What they've managed to do is really take the cultural part of that country, whether it is their music, right, with K pop, whether it's their films, films like Parasite, whether it's their television shows like Squid Game or K dramas. You've got women in our country learning Korean in order to enjoy K dramas in the original language, right? So korean food, what they. And this is a very concerted effort. The government has actually backed the korean cultural industry and tasked them with taking forward the story of korean soft power to the world, not in a very direct way, but via their art and via their culture. And I think that's really tremendous. I mean, you've got today so many people interested in engaging with korean culture, visiting Korea because of that. I think that's the massive opportunity we have.

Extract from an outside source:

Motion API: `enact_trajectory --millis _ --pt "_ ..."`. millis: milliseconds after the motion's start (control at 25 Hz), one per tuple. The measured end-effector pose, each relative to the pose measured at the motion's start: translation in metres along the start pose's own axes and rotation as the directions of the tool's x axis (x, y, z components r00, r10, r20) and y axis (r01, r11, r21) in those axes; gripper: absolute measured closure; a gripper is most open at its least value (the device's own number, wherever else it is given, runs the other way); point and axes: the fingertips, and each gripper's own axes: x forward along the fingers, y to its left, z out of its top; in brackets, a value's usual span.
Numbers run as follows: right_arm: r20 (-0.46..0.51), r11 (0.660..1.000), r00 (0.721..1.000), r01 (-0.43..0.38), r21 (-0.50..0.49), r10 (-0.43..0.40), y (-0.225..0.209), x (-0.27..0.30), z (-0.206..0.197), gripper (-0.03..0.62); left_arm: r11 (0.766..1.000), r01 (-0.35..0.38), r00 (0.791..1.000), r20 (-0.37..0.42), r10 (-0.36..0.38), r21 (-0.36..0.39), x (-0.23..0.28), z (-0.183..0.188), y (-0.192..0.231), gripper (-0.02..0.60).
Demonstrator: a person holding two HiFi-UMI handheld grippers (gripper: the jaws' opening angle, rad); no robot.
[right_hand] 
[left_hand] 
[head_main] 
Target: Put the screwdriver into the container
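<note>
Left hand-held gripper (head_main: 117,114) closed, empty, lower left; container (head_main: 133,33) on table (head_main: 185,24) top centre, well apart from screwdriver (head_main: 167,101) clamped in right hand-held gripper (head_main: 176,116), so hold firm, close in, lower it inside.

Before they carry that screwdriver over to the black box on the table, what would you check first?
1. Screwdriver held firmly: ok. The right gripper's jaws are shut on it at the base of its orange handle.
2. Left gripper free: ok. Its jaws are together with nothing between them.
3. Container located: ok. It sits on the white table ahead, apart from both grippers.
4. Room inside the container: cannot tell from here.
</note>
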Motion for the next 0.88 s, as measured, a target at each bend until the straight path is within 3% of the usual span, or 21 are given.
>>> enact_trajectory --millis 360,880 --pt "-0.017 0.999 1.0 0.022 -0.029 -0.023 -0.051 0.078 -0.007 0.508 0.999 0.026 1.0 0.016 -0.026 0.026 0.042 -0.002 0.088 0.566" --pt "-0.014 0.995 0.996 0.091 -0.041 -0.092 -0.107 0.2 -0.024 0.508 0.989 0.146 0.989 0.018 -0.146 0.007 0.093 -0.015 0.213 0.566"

We've had filmmakers coming in and telling our stories to us, right? You had the definitive story of Gandhi being told by Richard Attenborough. He did a wonderful job. But effectively, we had someone from England come here, spend time, effort, use our talented to be able to tell us our story. You've had shows like Jewel in the crown. You've had films like a passage to India. You know, these are all stories that are our stories, in a sense, in some way, but have been told by someone else to us. I think it's time to take control of our own narrative. It's time for us to be able to tell our own stories to ourselves and to the world. And that's why I'll just give you the example of what we're trying to do.

There's a book called the Anarchy. Right. By William Dalrymple, which is about the history of the East India Company in India. We've actually acquired the rights to that, and we intend to tell that story in the way that it should be told as a global series. Right. We're in the process of writing that. We're in the process of developing it, but we want to tell that definitive story of colonization to the world. And again, we believe that any country that's been a colonizer, as well as any country that's ever been colonized, which is pretty much the whole world, will appreciate the story of the East India Company, how a corporation could go out and control an entire world, have its own armies.

Today you talk of Microsoft and Google and Facebook and these companies that are bigger than countries, but this happened 500 years ago. You had a corporation before the crown took over, actually controlling a nation. Right. Literally. And I think that's a story worth telling. That's just one example of what we intend to do. What I think is very important is if the next 50 years, we say, have got to be India's time in the world. We all believe that in some way. However, we are on a scale of realism to optimism. I don't think there's any denying that we are one of the fastest growing economies in the world.

The world is taking notice of us much more. Our voice is that much more significant in sort of the corridors of power and in the places that it deserves to be. And I think that always has to come. If you truly have to make a mark as a country, that has got to come with some sort of cultural resonance as well, because otherwise, the power tends to be just hard power, which is never the way to be able to endear yourself to the global community, especially when you're growing as a nation and you're growing stronger. It's important for them to understand us for who we are. We are not a country of snake charmers anymore. We are not a country of the great indian rope trick anymore.

We are much more than that. And unfortunately, that mindset, or we're not a country on the other side of only tech bros in Silicon Valley. There's a lot more to India than these stereotypes of who we are. And the only way we'll be able to break those, the only way that we'll be able to cut through and be able to talk about who we are as Indians is through our stories. So I'm hoping that a lot of us can be able to get together and tell indian stories to the world in the way that the world deserves to hear us. Thank you.